Président : M. Delattre, conseiller le plus ancien faisant fonction., président
Rapporteur : Mme Vigroux., conseiller rapporteur
Avocat général : M. Tatu., avocat général
Avocats : MM. Boullez, Odent, Vincent., avocat(s)



Texte intégral

REPUBLIQUE FRANCAISE

AU NOM DU PEUPLE FRANCAIS


Sur le premier moyen :

Vu les articles 96 et 97 du nouveau Code de procédure civile ;

Attendu que lorsqu'un jugement d'incompétence désigne le juge compétent, l'instance, à défaut de contredit, se poursuit devant le juge ainsi désigné sans qu'il y ait lieu à une nouvelle assignation ;

Attendu, selon l'arrêt infirmatif attaqué, que, se plaignant de la gestion de son ancien syndic, la société AGIC, le syndicat des copropriétaires de la résidence La Fontaine Cornaille a assigné en paiement la Socamab, organisme assurant la garantie financière de la société AGIC, et l'assureur de celle-ci, la compagnie Union des assurances de Paris, puis, par un acte ultérieur, a appelé la société AGIC en déclaration de jugement commun ; que le Tribunal saisi s'est déclaré territorialement incompétent et a désigné le tribunal de grande instance de Paris comme compétent ; que l'instance s'est poursuivie devant cette juridiction à l'initiative du syndicat qui a fait signifier par acte d'huissier ses conclusions à la société AGIC, défaillante ; qu'un jugement a sursis à statuer sur la demande formée à l'encontre de la Socamab et retenant la responsabilité de la société AGIC, a, en conséquence, condamné son assureur, l'Union des assurances de Paris, au paiement d'une certaine somme ; que l'Union des assurances de Paris a interjeté appel de cette décision ;

Attendu que, pour déclarer irrecevable la demande d'indemnisation présentée par le syndicat contre l'assureur du syndic, au titre de l'action directe, l'arrêt retient que la société AGIC n'ayant pas comparu, le jugement d'incompétence a été réputé contradictoire et que, par la suite, le syndicat n'a pas régularisé la procédure en réassignant la société AGIC devant la juridiction de renvoi pour qu'elle soit déclarée responsable et tenue de réparer les faits dommageables allégués ;

Qu'en statuant ainsi, la cour d'appel a violé les textes susvisés ;

PAR CES MOTIFS, et sans qu'il y ait lieu de statuer sur le second moyen :

CASSE ET ANNULE, mais seulement en ce qui concerne les demandes dirigées contre l'UAP, l'arrêt rendu le 22 septembre 1992, entre les parties, par la cour d'appel de Paris ; remet, en conséquence, quant à ce, la cause et les parties dans l'état où elles se trouvaient avant ledit arrêt et, pour être fait droit, les renvoie devant la cour d'appel de Versailles.




Analyse

Publication : Bulletin 1995 II N° 111 p. 63

Décision attaquée : Cour d'appel de Paris , du 22 septembre 1992


    Titrages et résumés : COMPETENCE - Décision sur la compétence - Désignation de la juridiction compétente - Effets - Poursuite de l'instance devant la juridiction désignée .
    Lorsqu'un jugement d'incompétence désigne le juge compétent, l'instance à défaut de contredit, se poursuit devant le juge ainsi désigné sans qu'il ait lieu à une nouvelle assignation.

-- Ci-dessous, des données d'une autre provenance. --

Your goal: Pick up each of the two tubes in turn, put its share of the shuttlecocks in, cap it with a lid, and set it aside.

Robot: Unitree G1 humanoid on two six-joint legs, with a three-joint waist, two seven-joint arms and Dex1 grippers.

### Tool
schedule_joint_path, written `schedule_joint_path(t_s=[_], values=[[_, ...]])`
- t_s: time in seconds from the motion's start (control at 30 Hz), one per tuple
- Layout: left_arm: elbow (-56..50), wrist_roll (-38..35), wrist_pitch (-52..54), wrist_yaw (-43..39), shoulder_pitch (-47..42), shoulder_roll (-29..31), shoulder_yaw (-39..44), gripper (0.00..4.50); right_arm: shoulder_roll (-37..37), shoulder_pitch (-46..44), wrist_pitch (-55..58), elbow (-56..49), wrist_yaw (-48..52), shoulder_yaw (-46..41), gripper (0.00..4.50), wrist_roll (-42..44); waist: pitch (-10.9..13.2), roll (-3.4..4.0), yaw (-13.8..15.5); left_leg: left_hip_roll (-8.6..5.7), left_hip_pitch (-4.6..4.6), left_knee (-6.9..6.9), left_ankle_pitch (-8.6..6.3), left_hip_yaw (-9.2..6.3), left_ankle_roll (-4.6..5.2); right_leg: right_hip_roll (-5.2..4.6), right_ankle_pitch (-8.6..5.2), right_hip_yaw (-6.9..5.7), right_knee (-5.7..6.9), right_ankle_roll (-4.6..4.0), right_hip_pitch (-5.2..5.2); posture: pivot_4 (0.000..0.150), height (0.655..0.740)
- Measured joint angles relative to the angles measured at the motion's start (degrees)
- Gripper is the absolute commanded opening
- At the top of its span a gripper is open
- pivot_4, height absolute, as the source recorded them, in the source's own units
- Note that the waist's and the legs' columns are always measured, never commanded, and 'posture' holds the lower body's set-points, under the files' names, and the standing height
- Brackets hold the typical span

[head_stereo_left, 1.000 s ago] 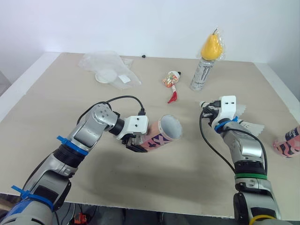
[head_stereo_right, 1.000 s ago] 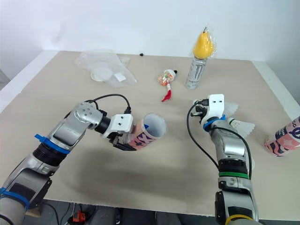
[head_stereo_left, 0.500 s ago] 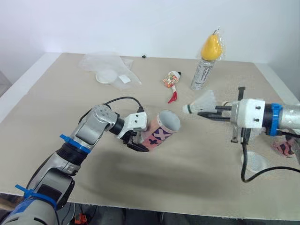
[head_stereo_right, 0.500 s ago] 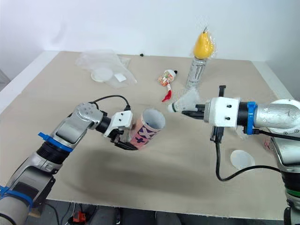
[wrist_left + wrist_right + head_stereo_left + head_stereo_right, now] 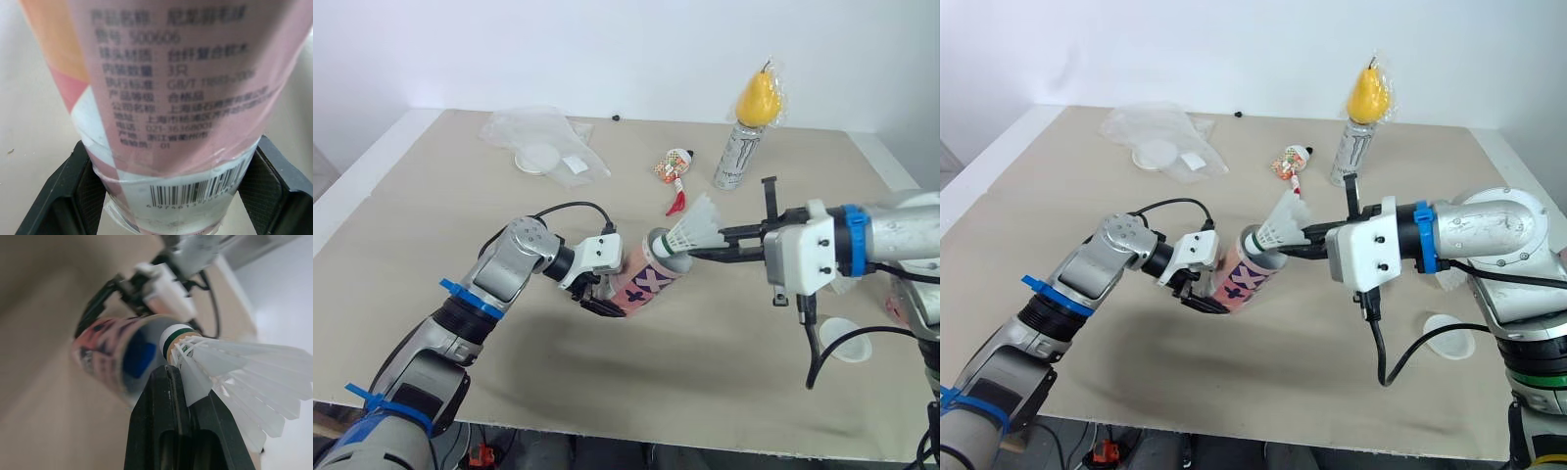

    PROCEDURE CIVILE - Assignation - Nécessité - Saisine du tribunal déclaré compétent par une autre juridiction (non)

    Précédents jurisprudentiels : A RAPPROCHER : Chambre civile 2, 1982-04-16, Bulletin 1982, II, n° 54, p. 38 (cassation) ; Chambre civile 1, 1993-03-17, Bulletin 1993, I, n° 118, p. 79 (rejet).